Tensions are intensifying, however. While 12,000 Dominican soldiers are deployed at the border with Haiti, President Abinader announced Nov. 1 that he will take a tougher stance on Haitians entering the country illegally, on enforcing existing laws, preventing women more than six months pregnant from entering the country. He threatened to deport thousands of undocumented Haitians who work in construction and agriculture. There is a good deal of fear mongering from the Dominican side that Haitian gangs may try to invade the country, leading the former head of the Army, Jorge Radhames Zorrilla, and the organization of retired Generals and Admirals to offer their services to help “defend national sovereignty.” 

It is noteworthy that in the midst of this tense situation, the Schiller Institute’s Plan for the Development of Haiti, whose English-, Spanish-, and French-language editions have circulated widely throughout Ibero-America and the Caribbean, including in both the Dominican Republic and Haiti, has set off something of a firestorm in the Twittersphere, changing the terms of the conversation. After Pope Francis issued a tweet Oct. 31 (@Pontifex_es) calling on people to pray for Haiti and urging the international community not to abandon it, and a Schiller Institute organizer responded that the mission established by Lyndon LaRouche after the 2010 earthquake “can and must be carried out, including with China, to lift Haiti out of its overwhelming poverty and convert it to an economic development model for the Western Hemisphere and the world,” and included the link to the Spanish-language version of the Haiti program. 

This set off a series of other tweets from people of many different countries around the region, as far south as Argentina, including elected officials, lawyers, church officials, and academics, all commenting or making proposals on how to proceed, taking off from the Schiller organizer’s remarks. This included attacking the U.S. for its years of military invasions and imposing neoliberalism on Haiti. The Argentine respondent noted that the Schiller proposal “is a good one,” but added that Haiti’s location unfortunately “makes it politically conditioned by the U.S.” One LaRouche organizer pointed out to one tweeter that the program for Haiti is in fact a comprehensive program that can be applied to any country of the region, taking into account national differences, but starting from the standpoint that what’s needed is a “new paradigm of international relations.” 

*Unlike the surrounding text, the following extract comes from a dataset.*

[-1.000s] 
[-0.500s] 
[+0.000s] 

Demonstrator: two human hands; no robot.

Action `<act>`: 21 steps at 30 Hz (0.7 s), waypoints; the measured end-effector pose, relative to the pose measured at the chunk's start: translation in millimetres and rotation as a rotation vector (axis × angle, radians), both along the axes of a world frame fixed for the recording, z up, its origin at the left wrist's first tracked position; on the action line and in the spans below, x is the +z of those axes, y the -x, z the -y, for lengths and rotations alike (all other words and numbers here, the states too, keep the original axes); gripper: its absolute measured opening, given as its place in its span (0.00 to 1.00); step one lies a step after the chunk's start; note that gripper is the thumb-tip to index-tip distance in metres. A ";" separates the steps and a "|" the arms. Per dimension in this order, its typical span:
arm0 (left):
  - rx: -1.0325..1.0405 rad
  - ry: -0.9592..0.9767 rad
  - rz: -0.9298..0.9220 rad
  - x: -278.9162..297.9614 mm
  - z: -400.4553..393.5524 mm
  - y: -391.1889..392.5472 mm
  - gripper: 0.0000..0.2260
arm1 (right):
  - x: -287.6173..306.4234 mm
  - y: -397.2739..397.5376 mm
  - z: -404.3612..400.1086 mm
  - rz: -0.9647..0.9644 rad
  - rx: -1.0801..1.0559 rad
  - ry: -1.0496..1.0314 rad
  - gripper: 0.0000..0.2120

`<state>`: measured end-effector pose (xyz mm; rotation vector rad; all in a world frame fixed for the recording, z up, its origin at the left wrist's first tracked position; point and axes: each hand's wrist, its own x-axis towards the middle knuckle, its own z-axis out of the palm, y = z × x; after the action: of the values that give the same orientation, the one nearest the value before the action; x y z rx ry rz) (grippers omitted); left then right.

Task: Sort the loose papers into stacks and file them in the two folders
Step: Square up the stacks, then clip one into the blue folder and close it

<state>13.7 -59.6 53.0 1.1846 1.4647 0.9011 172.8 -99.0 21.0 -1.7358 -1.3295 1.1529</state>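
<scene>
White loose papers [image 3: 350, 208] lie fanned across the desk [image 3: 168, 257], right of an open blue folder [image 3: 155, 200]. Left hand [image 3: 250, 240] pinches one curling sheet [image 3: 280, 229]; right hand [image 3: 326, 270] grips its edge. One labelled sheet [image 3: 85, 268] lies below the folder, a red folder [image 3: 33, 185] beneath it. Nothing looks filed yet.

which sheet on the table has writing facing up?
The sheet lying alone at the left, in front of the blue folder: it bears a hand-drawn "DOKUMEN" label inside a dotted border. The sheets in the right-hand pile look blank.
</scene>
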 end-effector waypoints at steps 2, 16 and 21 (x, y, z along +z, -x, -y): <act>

Schiller Institute Brings Haiti Development Plan to Spanish-Speaking Audience

Schiller Institute Brings Haiti Development Plan to Spanish-Speaking Audience –

Nov. 7 (EIRNS) – Some 40 people from nine countries in the Americas participated in a Spanish-language international dialogue on “The Schiller Institute Plan for the Development of Haiti” held Nov. 6 via Zoom video conference. The opening presentations were made by EIR’s Dennis Small and Plan co-author Cynthia Rush, followed by remarks from three respondents: Domingo Reyes (Dominican Republic, economist); Billy Anders Estimé (Haiti, co-founder of Café Diplo Haiti); and Caonabo Suárez (Dominican Republic, water expert). All three respondents emphasized the importance of the Schiller Institute’s global approach to solving the Haiti problem, denounced attempts to pit Haitians and Dominicans against each other, and urged the widest possible circulation of the Schiller Institute Plan (now available in English, Spanish, and French versions).  The dialogue lasted almost three hours, and is now posted on the EIR Espanol YouTube channel https://youtu.be/q8S7W8TB2ZQ . The countries represented were Haiti, the Dominican Republic, Argentina, Bolivia, Chile, Colombia, Mexico, Peru, and the U.S.


Presidents of DR, Costa Rica and Panama Urge Immediate Action on Haitian Crisis

Meeting on the sidelines of the UN General Assembly in New York on Sept. 22, the Presidents of the Dominican Republic, Costa Rica and Panama signed a communique announcing the creation of an informal alliance among them, titled the {Alliance for Democratic Institutionality,} which calls on the international community to act swiftly to address the crisis in Haiti. In the communique, Dominican President Luis Abinader, Costa Rican Carlos Alvarado Quesada and Panama’s Laurentino Cortizo Cohen express their “deep concern over the Haitian crisis and its growing impact on the region, particularly its grave migratory consequences.” They have “instructed their foreign ministers to, in alliance with strategic partners such as the United Nations, the United States, the European Union and other friendly countries, immediately devise concrete, comprehensive and sustainable solutions in the framework of respect for [human] dignity and human rights for the purpose of taking on the alarming situation in Haiti.”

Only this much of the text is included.